| | TSI: "Employer suspects a dangerous working condition, say, an electrical problem in the employee's environment. Unable to afford the repair, he leases the employee's liability insurance to a third party, and remains silent. Employee is oblivious to the employer's worry over their safety, and possible liability . Shouldn't an employee be given the opportunity to make his/her own choice? " You asked the question, so you must have doubts; and I would say, properly so. It is an evasion of reality: the situation exists; lying about it to someone else is not a solution. Try writing that into Atlas Shrugged. Do you see that going on at Readen Steel, or at the Winston Station? Of course it is immoral.
Steve asked about what was apparent to the average person. I point to the Wikipedia article I cited in the Stuxnet discussion, the one about Progammable Logic Controllers. No screen; no keyboard; just a little box the size of an iPhone or iPad and it controls a process that runs literally and actually 100,000 times a minute, along a line maybe 100 yards long. Where is the failure point? Will it be the water line above your or the air line below you or the actuator in front of you? Steve is a fairly smart guy. I wonder what his standard for "normal" is. I worked with guys who have IQs of 85. They are slow normals. They drive cars safely, enjoy television shows, and build things in their garages and basements. They just sort of take the world as they find it and don't think too much about it. If killing one of them to save money seems wrong, it is because it is.

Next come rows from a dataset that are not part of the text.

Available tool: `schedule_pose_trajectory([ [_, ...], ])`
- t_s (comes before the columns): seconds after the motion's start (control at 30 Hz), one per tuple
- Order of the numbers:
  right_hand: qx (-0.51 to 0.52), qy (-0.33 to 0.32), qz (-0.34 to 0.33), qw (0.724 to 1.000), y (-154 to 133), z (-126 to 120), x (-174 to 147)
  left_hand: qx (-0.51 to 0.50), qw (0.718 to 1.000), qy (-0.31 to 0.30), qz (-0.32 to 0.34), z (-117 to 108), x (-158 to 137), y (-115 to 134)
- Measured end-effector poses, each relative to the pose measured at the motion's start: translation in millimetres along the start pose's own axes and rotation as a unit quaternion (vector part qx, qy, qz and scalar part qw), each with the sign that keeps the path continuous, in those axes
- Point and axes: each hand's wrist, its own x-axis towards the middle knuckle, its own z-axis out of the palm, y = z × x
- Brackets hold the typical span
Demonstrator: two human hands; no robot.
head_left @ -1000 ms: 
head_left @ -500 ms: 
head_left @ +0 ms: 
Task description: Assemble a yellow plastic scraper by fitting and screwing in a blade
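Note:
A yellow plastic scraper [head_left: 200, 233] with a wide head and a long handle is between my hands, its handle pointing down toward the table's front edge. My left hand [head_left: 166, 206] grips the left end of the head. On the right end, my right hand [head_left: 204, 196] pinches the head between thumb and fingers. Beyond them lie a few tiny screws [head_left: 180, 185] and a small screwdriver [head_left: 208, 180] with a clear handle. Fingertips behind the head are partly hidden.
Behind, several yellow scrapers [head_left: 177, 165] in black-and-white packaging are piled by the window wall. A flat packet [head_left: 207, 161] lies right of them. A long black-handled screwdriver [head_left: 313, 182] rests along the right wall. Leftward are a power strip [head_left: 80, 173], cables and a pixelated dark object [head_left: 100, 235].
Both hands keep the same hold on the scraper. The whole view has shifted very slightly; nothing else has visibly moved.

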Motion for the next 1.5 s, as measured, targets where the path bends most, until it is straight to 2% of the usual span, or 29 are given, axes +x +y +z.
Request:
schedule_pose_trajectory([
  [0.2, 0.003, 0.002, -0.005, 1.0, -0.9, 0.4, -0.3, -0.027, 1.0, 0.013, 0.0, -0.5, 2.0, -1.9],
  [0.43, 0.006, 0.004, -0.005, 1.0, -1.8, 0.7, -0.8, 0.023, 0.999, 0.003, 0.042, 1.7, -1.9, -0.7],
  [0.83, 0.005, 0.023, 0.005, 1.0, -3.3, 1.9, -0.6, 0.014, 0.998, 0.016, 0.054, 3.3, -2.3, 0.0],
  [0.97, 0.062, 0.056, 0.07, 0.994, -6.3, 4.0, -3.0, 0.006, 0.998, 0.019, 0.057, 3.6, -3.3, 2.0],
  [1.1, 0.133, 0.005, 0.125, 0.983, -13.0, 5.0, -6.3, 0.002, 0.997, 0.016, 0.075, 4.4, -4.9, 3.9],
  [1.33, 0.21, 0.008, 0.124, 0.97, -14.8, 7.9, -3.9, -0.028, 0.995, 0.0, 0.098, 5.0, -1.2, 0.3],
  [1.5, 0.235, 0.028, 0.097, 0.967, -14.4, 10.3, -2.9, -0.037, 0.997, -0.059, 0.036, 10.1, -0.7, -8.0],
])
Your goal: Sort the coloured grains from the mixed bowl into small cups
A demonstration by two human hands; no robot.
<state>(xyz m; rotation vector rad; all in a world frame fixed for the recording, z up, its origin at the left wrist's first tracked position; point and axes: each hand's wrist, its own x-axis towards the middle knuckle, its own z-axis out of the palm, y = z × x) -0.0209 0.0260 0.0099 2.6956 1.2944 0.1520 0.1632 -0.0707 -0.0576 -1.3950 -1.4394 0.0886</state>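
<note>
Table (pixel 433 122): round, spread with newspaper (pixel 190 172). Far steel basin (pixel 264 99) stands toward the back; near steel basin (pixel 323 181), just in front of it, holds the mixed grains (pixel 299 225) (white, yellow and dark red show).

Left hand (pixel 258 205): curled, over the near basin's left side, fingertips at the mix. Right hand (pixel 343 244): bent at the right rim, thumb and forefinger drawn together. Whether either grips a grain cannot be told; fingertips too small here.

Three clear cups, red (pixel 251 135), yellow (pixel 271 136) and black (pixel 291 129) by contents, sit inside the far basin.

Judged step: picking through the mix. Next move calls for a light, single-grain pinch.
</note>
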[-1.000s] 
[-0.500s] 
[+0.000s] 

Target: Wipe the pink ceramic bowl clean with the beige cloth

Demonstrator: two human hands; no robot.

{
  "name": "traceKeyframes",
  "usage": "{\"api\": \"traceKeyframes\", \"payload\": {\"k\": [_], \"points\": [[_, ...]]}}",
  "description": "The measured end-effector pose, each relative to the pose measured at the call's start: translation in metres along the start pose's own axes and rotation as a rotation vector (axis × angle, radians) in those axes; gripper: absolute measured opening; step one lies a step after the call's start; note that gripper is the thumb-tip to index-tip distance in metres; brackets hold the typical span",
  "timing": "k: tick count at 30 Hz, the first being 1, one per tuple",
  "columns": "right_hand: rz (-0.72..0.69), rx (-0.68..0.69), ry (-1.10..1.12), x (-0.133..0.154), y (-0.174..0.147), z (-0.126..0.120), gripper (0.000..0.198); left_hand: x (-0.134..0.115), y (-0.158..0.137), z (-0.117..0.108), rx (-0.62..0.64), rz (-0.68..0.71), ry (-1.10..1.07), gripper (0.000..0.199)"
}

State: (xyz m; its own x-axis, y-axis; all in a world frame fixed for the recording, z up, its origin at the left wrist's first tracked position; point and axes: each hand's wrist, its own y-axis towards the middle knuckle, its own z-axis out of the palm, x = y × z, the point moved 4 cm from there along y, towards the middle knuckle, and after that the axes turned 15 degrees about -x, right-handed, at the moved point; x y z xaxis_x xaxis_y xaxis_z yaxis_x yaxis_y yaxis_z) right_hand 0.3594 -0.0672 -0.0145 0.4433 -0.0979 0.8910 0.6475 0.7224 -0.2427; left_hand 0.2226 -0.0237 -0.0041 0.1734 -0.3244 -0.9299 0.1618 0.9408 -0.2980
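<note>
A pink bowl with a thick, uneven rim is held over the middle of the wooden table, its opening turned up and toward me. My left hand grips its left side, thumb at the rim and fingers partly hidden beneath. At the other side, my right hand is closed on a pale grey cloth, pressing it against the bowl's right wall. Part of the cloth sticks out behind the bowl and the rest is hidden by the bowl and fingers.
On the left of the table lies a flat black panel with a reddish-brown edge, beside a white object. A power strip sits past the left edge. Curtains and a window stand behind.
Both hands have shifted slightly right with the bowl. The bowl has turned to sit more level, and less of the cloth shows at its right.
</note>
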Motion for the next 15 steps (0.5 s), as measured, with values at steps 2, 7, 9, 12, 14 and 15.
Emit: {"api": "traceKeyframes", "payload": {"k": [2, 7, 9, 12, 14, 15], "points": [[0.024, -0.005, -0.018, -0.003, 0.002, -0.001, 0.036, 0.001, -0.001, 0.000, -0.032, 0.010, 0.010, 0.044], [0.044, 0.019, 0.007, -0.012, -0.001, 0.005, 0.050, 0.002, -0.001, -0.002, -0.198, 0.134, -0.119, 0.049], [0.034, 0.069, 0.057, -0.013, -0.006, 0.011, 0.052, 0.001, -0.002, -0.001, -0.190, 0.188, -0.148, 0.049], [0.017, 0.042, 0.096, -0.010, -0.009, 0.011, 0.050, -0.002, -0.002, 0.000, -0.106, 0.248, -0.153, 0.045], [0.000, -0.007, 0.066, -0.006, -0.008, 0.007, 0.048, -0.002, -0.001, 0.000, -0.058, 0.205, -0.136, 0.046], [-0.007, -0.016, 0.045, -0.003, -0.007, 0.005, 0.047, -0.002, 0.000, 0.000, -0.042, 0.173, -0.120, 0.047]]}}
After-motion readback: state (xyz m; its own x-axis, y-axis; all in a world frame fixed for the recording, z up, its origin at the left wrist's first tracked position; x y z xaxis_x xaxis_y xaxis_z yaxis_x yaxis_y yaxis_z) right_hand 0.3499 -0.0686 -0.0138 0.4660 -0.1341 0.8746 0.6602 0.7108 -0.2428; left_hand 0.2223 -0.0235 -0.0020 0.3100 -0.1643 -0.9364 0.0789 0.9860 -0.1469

And, I point to Stuart Hayashi's essay here in RoR about arguing metaphysical impossibilities. You said that the factory owner cannot afford the repairs. You mean, he misses his mortgage and ends up hungry and on the street with his wife and kids? To me, this is just a case of "does not want to afford."
And even if it were the case that this final maintenance item was the one that sank the company and closed the doors, then that is reality. Thinking that temporary fix can remedy the situation is a means-ends fallacy.
According to the problem, the worker is still covered by insurance, just by someone else's. Neither party knows the actual dangers. Now, in some sense that is always true. However, as presented, in this case, there is a real and known danger being denied and hidden. No amount of arguing can make it right.